■ **Directions for this task**
Working from the top of the records below, reproduce each line exactly, ending once you have written the line containing "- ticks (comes".

-- Opening Marker --

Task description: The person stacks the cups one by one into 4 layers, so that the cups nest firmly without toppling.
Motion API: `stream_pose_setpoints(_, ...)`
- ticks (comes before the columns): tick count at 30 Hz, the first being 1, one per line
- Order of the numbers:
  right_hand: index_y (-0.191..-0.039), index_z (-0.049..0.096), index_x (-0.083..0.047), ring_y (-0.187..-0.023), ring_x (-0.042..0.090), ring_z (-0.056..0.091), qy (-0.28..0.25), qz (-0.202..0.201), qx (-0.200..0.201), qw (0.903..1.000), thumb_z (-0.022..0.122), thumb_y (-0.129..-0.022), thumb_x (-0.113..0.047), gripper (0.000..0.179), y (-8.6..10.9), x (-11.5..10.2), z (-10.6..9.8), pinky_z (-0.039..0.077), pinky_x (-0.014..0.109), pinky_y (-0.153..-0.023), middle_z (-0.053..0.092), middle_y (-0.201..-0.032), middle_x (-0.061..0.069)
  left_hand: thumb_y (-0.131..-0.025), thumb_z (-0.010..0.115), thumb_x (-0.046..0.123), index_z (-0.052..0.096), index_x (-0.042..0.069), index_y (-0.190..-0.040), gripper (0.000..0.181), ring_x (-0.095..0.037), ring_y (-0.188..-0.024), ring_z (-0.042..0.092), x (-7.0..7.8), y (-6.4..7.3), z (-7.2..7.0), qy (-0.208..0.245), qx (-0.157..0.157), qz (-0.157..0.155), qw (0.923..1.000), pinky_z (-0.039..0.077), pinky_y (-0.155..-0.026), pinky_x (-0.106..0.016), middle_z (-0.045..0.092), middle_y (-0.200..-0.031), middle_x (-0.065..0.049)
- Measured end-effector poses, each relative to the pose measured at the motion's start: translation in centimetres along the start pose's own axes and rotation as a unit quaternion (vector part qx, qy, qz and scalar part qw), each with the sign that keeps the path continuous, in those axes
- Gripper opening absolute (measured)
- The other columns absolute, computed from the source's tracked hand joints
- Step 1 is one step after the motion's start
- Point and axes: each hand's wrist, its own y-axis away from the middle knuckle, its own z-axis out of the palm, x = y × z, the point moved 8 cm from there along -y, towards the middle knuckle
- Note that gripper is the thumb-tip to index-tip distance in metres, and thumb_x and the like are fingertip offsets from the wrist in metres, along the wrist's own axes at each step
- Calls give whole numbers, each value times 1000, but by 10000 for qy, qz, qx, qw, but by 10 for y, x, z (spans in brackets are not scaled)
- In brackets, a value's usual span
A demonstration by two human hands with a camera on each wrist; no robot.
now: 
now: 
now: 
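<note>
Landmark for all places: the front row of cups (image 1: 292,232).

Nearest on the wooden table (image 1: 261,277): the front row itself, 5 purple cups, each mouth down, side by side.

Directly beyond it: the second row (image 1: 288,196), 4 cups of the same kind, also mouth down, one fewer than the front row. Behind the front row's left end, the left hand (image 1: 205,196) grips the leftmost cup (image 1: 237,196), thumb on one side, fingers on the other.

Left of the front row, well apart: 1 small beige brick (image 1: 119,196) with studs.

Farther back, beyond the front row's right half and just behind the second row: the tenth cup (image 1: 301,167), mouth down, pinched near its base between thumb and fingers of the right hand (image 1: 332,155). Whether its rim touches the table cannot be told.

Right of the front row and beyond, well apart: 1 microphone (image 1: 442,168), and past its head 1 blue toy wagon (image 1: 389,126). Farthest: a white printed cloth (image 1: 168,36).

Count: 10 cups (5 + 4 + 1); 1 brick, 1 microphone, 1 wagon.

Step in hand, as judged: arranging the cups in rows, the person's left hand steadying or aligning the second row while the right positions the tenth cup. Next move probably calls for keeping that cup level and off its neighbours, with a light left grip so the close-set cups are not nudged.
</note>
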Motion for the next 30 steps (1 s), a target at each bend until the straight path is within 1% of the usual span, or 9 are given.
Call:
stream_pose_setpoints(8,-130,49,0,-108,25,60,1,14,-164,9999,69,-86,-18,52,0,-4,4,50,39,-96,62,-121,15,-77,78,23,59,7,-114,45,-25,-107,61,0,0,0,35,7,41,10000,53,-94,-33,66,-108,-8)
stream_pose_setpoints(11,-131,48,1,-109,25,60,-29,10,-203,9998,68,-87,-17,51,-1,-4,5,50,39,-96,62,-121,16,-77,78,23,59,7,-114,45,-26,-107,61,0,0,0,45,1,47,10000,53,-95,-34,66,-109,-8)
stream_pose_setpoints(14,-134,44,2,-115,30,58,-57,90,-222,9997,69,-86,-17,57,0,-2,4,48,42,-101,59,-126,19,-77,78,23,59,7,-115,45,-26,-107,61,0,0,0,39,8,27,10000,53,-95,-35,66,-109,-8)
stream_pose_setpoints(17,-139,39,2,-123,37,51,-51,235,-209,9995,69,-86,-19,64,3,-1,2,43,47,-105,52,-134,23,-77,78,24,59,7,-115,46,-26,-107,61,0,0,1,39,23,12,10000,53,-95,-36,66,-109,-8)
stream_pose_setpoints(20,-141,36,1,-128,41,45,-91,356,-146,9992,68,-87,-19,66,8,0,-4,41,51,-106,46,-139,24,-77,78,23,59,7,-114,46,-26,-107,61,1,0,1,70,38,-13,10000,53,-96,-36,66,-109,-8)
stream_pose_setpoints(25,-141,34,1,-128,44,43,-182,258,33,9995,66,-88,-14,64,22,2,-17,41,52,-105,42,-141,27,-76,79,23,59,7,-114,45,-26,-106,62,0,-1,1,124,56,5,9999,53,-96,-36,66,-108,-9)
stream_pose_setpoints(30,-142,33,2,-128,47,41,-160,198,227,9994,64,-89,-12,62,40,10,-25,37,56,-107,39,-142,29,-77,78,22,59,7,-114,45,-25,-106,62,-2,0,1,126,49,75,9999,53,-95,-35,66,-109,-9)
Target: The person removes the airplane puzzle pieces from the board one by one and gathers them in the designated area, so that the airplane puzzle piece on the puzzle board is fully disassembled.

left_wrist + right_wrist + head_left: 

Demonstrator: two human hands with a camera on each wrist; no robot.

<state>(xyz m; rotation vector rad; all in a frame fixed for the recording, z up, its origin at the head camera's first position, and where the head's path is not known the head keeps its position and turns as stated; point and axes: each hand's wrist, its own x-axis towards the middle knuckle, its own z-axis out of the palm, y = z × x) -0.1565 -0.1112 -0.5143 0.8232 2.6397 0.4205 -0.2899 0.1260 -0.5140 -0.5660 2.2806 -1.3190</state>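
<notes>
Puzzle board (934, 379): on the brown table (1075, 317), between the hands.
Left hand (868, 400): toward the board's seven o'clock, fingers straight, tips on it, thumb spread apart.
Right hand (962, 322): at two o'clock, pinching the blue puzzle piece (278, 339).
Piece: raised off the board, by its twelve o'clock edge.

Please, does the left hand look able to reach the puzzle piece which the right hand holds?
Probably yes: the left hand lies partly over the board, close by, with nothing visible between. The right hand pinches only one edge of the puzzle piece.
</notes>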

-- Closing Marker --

■ **Exercise response**
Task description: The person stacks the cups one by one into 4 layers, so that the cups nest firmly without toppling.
Motion API: `stream_pose_setpoints(_, ...)`
- ticks (comes before the columns): tick count at 30 Hz, the first being 1, one per line

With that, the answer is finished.